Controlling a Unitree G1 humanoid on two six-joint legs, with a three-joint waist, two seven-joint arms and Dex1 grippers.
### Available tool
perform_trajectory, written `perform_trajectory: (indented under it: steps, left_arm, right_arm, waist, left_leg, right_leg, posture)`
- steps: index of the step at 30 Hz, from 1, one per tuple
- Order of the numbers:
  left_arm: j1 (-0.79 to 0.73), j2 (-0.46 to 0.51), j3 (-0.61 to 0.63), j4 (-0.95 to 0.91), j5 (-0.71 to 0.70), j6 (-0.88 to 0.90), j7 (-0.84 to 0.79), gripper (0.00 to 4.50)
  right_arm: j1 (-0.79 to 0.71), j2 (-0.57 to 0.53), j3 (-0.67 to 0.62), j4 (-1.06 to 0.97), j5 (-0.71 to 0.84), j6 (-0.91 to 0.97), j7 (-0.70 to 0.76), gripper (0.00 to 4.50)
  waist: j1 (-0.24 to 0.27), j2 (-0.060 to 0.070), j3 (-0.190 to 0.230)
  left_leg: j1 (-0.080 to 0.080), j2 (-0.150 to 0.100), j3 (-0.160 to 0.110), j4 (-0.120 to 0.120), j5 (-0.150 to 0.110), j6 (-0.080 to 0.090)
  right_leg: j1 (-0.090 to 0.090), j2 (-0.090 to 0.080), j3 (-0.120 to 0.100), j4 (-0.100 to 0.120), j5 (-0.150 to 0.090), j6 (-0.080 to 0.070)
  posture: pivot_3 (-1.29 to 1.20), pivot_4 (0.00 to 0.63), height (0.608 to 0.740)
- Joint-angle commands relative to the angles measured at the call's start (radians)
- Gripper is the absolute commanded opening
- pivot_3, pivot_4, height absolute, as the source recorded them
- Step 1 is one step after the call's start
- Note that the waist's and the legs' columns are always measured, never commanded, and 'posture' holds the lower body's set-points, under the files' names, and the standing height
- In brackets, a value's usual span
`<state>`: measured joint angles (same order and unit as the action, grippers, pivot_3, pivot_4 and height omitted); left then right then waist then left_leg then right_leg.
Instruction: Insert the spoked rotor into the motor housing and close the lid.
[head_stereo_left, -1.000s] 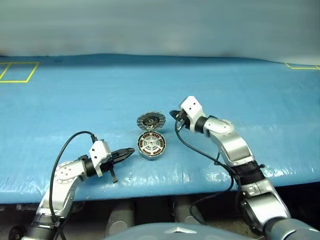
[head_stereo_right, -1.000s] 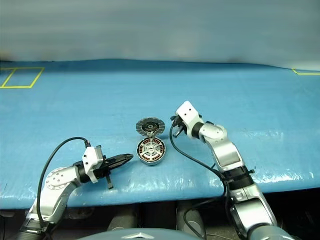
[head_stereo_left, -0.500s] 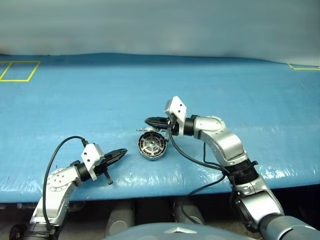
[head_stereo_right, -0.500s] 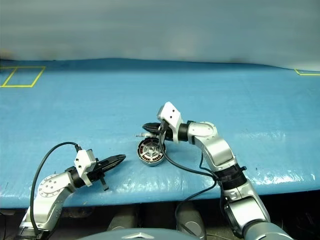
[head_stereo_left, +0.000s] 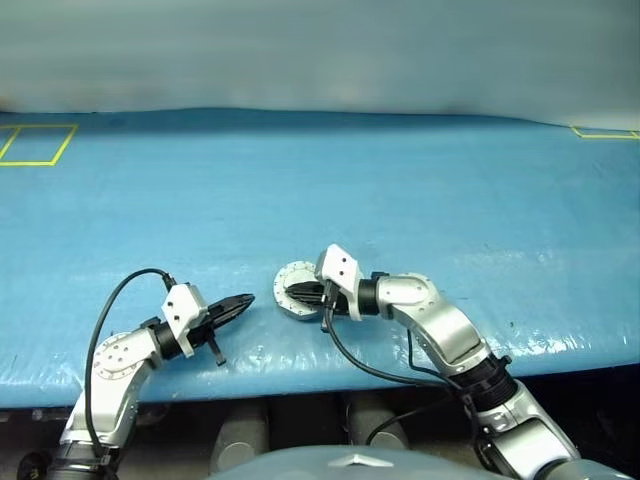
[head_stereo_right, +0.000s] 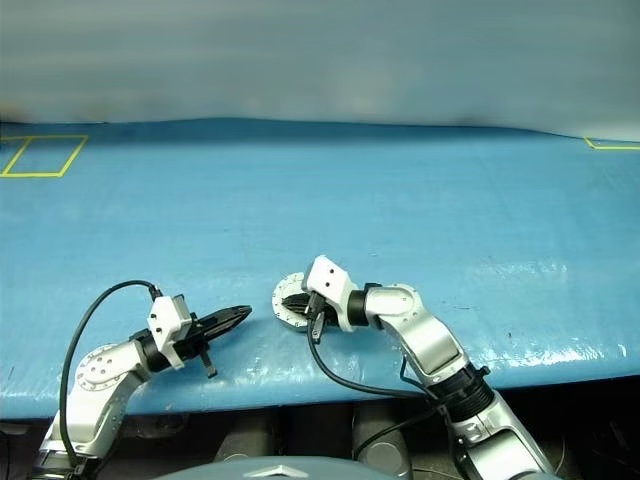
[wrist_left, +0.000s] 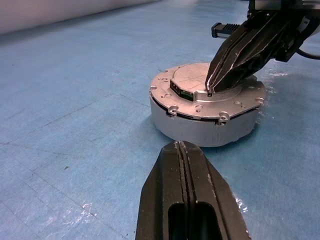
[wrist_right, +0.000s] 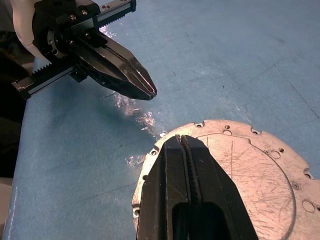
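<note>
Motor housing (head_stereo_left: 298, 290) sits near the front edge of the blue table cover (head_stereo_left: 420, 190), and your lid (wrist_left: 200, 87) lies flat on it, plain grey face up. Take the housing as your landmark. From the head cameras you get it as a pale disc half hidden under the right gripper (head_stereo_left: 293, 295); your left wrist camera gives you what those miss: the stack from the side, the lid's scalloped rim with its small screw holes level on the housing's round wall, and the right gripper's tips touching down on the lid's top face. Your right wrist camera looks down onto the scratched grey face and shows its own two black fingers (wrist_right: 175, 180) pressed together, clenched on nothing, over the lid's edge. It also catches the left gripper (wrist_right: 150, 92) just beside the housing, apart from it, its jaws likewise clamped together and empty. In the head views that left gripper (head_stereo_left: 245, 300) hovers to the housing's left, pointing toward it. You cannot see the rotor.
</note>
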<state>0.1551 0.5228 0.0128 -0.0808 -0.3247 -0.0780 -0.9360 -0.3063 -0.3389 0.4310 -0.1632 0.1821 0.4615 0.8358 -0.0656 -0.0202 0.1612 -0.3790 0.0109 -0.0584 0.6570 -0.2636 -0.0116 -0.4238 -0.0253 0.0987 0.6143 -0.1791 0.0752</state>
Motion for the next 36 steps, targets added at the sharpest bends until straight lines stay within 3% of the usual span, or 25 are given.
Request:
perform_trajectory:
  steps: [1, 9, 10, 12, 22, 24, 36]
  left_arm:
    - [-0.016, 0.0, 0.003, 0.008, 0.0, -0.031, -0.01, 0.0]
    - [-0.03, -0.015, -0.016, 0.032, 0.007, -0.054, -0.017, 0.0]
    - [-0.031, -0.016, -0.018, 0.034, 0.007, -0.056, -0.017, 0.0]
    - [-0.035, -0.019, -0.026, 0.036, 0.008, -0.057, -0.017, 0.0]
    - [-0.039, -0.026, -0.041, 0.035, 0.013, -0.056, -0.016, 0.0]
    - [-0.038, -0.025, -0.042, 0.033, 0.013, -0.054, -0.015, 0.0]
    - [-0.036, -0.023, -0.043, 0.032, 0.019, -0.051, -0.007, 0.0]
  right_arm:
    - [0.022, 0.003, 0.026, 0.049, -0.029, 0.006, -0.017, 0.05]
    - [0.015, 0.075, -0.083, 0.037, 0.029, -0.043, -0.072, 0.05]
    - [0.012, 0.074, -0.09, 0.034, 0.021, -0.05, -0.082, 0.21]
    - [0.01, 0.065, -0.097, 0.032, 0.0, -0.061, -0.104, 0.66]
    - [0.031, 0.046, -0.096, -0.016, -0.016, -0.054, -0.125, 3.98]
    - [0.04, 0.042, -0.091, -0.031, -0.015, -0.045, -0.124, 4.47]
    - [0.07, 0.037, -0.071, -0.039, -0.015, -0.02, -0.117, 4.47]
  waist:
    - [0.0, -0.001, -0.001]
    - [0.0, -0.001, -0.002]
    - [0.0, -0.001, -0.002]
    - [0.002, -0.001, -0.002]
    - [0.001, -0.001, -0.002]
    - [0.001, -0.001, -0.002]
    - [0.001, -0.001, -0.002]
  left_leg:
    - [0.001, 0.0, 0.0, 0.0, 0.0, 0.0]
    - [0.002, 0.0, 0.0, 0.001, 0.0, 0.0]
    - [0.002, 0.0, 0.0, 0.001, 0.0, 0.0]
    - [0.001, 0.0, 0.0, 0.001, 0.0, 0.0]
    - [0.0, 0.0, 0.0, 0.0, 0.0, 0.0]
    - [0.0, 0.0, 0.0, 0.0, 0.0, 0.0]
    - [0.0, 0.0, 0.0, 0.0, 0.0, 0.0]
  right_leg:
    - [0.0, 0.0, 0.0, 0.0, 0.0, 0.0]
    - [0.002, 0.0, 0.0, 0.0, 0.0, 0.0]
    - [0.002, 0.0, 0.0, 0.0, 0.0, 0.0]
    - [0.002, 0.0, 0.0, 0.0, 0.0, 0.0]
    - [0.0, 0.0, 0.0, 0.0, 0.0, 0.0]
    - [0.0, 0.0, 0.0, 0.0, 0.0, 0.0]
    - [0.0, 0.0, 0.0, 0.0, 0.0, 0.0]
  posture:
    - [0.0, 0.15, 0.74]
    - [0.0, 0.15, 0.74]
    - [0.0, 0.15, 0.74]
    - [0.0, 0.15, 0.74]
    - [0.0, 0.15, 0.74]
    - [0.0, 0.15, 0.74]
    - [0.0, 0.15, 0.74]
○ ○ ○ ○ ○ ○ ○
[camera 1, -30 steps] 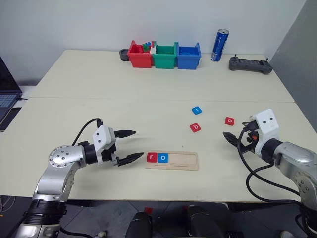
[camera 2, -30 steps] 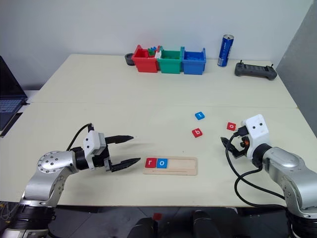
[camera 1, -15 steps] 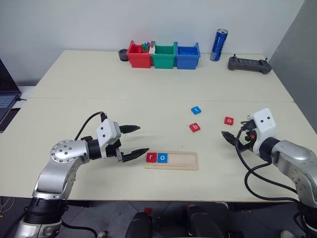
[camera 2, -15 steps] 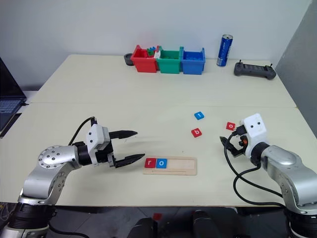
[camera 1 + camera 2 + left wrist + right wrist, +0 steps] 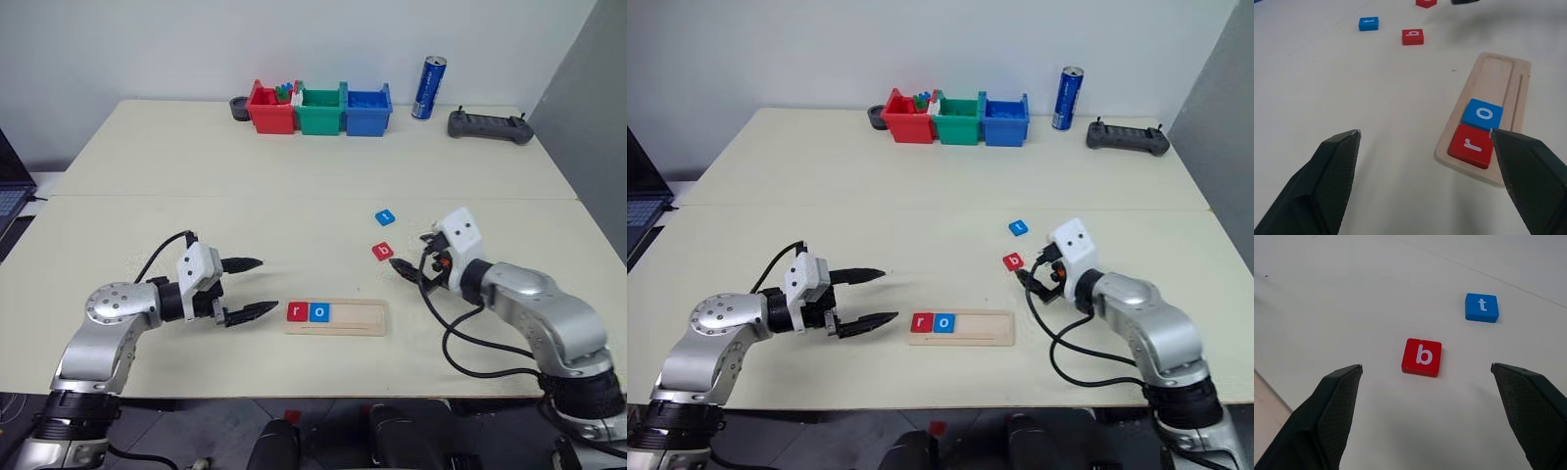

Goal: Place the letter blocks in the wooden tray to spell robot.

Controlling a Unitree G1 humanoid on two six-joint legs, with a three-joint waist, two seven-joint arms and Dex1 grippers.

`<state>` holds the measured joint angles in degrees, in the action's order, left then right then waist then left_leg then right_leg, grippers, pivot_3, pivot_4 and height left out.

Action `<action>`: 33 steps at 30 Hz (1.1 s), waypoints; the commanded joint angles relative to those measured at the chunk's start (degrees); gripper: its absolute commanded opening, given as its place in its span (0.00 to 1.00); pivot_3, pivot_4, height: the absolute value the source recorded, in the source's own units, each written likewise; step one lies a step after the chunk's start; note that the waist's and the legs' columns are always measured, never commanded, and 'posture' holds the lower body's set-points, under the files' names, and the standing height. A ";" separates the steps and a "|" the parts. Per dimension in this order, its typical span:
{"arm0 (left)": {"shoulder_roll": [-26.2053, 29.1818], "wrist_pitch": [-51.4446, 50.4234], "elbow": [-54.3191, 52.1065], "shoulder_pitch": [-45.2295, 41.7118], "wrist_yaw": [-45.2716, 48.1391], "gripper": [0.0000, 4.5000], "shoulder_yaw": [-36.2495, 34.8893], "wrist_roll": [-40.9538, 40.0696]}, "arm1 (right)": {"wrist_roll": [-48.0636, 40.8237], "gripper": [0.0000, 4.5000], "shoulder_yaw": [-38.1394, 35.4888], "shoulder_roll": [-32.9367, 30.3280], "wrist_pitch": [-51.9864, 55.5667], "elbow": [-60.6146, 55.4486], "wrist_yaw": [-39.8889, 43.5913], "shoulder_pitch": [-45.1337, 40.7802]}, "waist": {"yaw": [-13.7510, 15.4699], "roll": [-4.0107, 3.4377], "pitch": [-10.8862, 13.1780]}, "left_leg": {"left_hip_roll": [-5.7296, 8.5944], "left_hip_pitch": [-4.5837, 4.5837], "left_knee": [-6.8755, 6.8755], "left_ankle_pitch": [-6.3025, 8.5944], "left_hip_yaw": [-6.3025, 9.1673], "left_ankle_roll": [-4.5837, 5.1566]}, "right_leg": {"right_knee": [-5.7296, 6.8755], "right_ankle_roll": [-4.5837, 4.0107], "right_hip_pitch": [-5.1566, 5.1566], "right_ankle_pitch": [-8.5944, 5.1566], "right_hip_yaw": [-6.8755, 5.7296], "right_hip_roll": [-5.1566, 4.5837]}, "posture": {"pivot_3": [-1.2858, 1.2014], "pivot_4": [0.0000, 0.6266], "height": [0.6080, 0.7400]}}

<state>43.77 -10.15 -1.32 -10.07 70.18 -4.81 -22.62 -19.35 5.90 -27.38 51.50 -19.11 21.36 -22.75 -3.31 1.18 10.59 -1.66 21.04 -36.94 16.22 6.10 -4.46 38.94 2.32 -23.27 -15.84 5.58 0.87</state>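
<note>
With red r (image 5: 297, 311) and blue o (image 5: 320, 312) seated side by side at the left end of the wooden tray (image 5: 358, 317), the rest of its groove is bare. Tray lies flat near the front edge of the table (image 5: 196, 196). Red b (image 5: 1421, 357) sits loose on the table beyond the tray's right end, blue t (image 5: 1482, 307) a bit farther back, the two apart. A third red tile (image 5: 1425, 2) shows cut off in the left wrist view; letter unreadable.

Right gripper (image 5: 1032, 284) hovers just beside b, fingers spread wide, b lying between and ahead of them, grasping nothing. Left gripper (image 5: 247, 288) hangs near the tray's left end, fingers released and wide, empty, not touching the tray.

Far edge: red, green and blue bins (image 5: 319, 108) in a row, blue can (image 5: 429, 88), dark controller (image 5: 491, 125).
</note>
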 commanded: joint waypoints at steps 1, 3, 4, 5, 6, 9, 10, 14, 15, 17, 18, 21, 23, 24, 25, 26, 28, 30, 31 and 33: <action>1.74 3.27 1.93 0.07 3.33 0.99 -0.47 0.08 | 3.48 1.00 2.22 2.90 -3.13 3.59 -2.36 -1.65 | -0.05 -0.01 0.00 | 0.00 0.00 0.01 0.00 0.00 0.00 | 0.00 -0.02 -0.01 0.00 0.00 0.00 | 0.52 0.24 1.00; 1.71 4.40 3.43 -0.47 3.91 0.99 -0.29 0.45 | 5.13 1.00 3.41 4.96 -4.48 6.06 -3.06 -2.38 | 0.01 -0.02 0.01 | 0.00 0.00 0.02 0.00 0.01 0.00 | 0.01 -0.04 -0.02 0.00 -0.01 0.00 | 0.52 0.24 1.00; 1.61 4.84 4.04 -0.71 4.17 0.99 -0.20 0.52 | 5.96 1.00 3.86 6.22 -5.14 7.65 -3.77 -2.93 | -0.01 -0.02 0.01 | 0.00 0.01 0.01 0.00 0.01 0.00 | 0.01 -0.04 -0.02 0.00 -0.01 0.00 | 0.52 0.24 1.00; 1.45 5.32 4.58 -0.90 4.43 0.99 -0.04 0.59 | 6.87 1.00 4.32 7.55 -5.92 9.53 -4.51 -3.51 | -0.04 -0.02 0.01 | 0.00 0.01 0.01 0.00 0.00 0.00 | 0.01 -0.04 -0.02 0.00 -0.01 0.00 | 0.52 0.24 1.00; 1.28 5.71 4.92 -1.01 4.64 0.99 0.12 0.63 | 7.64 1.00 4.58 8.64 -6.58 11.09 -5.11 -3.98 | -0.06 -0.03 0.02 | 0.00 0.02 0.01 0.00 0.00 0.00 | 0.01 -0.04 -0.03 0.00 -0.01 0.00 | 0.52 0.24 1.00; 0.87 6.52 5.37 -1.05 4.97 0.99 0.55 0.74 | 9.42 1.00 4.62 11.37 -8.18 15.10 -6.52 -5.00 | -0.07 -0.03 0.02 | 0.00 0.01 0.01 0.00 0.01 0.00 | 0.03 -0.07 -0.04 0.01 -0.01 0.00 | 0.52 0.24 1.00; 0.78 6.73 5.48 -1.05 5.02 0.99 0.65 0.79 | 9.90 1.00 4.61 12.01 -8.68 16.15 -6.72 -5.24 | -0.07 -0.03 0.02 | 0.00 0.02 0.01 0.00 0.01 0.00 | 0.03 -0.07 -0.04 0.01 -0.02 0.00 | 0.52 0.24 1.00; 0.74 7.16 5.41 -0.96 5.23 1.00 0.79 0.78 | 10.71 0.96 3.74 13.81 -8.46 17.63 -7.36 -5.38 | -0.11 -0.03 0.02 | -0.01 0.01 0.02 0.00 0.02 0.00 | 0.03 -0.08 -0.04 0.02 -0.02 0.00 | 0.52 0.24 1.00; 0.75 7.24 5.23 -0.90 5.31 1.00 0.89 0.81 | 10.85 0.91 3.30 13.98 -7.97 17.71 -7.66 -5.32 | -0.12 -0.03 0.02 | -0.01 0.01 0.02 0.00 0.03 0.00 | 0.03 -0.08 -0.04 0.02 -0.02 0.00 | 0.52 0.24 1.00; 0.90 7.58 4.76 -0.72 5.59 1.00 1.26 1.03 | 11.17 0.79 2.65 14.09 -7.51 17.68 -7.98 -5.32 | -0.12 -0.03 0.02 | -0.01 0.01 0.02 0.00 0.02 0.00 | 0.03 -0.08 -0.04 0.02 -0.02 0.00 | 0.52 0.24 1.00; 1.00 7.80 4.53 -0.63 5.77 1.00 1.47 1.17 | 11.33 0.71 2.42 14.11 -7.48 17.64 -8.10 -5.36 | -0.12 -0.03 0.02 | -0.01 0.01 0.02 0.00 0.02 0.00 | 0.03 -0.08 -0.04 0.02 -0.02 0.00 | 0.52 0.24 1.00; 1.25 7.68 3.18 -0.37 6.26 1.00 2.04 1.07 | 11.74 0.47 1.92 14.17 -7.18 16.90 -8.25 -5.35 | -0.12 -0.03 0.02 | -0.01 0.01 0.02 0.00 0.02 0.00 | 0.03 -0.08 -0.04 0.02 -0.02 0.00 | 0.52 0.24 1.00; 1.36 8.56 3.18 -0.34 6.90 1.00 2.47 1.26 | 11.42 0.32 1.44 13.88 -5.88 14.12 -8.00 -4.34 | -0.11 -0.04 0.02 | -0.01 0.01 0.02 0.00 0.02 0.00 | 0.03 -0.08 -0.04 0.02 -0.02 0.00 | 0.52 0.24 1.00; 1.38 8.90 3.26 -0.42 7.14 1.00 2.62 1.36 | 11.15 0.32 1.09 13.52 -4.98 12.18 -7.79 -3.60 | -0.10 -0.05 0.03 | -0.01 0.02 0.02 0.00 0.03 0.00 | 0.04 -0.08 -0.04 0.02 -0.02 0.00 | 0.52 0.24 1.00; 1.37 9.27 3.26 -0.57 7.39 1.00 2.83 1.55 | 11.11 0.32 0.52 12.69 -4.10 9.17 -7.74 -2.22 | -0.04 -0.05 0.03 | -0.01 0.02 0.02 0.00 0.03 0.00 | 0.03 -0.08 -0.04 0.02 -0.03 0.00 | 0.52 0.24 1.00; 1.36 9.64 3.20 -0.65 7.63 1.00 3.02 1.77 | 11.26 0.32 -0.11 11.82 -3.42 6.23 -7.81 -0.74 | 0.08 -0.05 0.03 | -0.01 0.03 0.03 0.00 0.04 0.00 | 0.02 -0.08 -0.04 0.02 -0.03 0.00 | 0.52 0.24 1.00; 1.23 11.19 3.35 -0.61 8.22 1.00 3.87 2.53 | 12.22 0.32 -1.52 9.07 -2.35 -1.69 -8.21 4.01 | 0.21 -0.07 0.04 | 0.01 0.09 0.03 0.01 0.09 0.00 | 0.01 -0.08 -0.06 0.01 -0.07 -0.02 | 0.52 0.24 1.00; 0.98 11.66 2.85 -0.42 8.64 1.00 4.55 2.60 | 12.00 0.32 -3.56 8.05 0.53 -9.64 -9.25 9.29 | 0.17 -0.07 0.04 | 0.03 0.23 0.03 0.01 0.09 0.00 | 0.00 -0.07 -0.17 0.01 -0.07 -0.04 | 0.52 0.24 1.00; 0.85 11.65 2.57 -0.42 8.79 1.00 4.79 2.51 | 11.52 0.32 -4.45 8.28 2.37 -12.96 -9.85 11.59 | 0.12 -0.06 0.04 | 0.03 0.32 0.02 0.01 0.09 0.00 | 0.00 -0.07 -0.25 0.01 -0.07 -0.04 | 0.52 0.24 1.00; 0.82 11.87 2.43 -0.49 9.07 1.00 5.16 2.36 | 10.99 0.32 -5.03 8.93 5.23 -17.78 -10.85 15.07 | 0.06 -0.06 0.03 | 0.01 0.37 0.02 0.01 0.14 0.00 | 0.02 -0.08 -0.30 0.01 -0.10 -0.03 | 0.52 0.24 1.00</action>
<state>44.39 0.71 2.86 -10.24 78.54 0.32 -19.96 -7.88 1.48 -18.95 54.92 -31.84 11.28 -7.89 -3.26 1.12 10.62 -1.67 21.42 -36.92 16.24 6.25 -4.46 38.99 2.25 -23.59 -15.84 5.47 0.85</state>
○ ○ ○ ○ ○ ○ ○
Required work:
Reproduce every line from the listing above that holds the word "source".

Output of the exercise:
- pivot_3, pivot_4, height absolute, as the source recorded them
Action `<action>`: 33 steps at 30 Hz (1.1 s), waypoints; the commanded joint angles relative to those measured at the chunk's start (degrees); gripper: its absolute commanded opening, given as its place in its span (0.00 to 1.00); pivot_3, pivot_4, height: the absolute value the source recorded, in the source's own units, each written likewise; step one lies a step after the chunk's start; note that the waist's and the legs' columns are always measured, never commanded, and 'posture' holds the lower body's set-points, under the files' names, and the standing height. A ";" separates the steps and a "|" the parts. Per dimension in this order, its typical span:

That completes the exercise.